The restaurant was also renowned for its raucous Gospel Sunday Brunch—perhaps the most dreaded wait shift in all of Manhattan. We would arrive at nine-thirty in the morning, cut a thousand bagels, and move all the tables and chairs around in order to fit 233 people, the exact number permitted according to the fire department’s Maximum Allowance sign. By eleven o’clock, the first clamoring horde—you’d think they hadn’t seen a bagel since the Carter Administration—was stuffing its collective face with challah French toast and Montegos while singing eighty-three verses of “This Little Light of Mine” along with an overmiked gospel group. Actually, the cacophony was produced by two main elements: the sizable black contingent giving it up for Christ and the equally sizable Jewish contingent screaming for their food. And, as always, Mariella would be following us around with the full ashtrays she’d picke
d up off of our tables, shrieking, “What is this? What is this?” Just when it seemed like All God’s Chillun had been fed and/or saved, the bagel cutting began again in preparation for the second seating. Sometimes while I was cutting bagels I would think about how once my grandmother told me that as a young woman she was courted by one of the Lender brothers. If she’d married him we’d all be rich now and I wouldn’t be here, cutting bagels, and even if I were here, Lender’s bagels are pre-cut.
The brunch shift would finally end around six o’clock, just as the waning sunlight signaled the official demise of the weekend.

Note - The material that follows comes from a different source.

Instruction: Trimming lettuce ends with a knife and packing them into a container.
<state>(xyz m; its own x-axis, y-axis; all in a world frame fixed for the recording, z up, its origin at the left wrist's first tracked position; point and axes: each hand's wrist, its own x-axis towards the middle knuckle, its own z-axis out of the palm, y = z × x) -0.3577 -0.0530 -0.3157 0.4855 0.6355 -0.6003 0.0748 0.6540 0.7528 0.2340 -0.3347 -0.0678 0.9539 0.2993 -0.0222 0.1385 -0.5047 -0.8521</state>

I adapted well at Mariella under the tutelage of ten or so actor/waiter/homosexuals, who taught me how to open a bottle of wine with a pocket corkscrew, stack plates up my arms, and make cappuccinos. They also, in accordance with the laws of their people, taught me the original choreography from every Broadway show of the past fifty years, including Broadway Babies of 1925. In college, none of the people I knew to be gay were “out.” If they were not completely assimilated into the mainstream they were relegated to the small though vocal Lesbians and Gays at Penn, or LGAP, pronounced el-gap. I didn’t know anyone in LGAP. I’d had no gay friends in high school either; people in suburban Connecticut in the seventies weren’t allowed to raise gay children. But at Mariella, it was as if a dozen Rosalind Russells were starring in a never-ending Jacqueline Susann movie. The banter was smart and snappy, but it was all about sex and drugs and show business. And management. The general consensus was that the former were good and the latter was bad.